I like the idea of using it for an outdoor shade structure (vintage ad in the
OP), will have to try that this summer..

------
giggidygig
There is even a drinking game that Australian's developed using the Hills
Hoist: "Goon of Fortune".

[https://en.wikipedia.org/wiki/Goon_of_Fortune](https://en.wikipedia.org/wiki/Goon_of_Fortune)

------
mceoin
This article is spot on. I grew up swinging on these as a kid, then helping
out with the washing, then playing goon of fortune as I grew up.

------
IgorPartola
OT: I am from a large-ish city in Eastern Europe. I grew up calling clothes
hangers "trempel". Everyone in my town did.
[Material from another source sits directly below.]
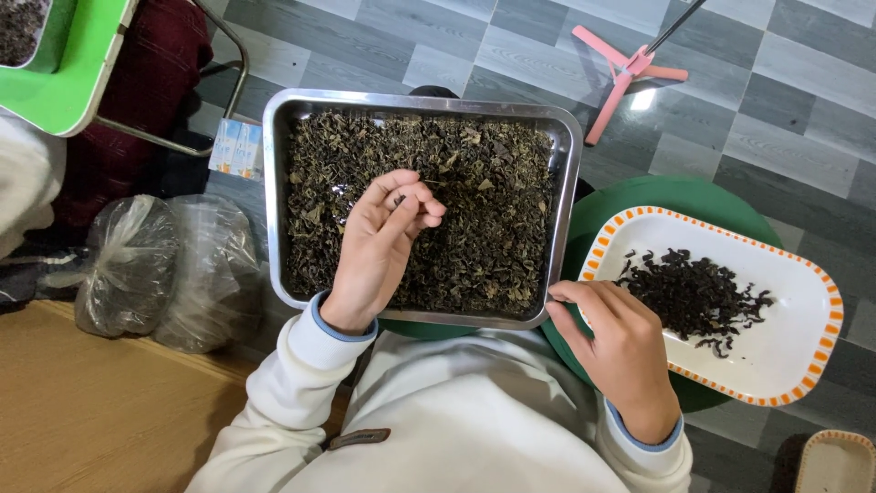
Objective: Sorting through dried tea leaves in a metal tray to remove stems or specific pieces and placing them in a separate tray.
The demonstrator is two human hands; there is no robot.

Neither my parents nor my
grandparents knew that they had a different name throughout the rest of the
Russian speaking word ("plechiki" translated as "little shoulders") and that
Trempel was actually a last name of an early manufacturer of them in my area.
It's sort of a Xerox vs copy machine thing except here I wouldn't have
recognized the other word for it at all, and people from outside my region
wouldn't have recognized mine.

------
bootload
_" Lance Hill's brother-in-law Harold Ling returned from the war and joined
him to form a partnership in 1946. Ling became the key figure in expanding the
production and marketing of the Hills Hoists."_

My mum's Uncle Rol, Harolds brother, was a part of the team with the firm.
Hills Hoists started with an idea to get into business, between two founders
[0] during WW2.

The problem: If you were a housewife with kids there was no easy way to hang
clothes. [1] String a rope between two poles was the common way to do things.
Two problems, you need two sturdy poles and have to move to hang clothes. The
company started in at home in Glenunga, Adelaide. Here is view of the order
book and Glen Osmond Road factory in '46\. [2] Every year after that the
company size grew, the factory in '47 [3] and so did the team. [4]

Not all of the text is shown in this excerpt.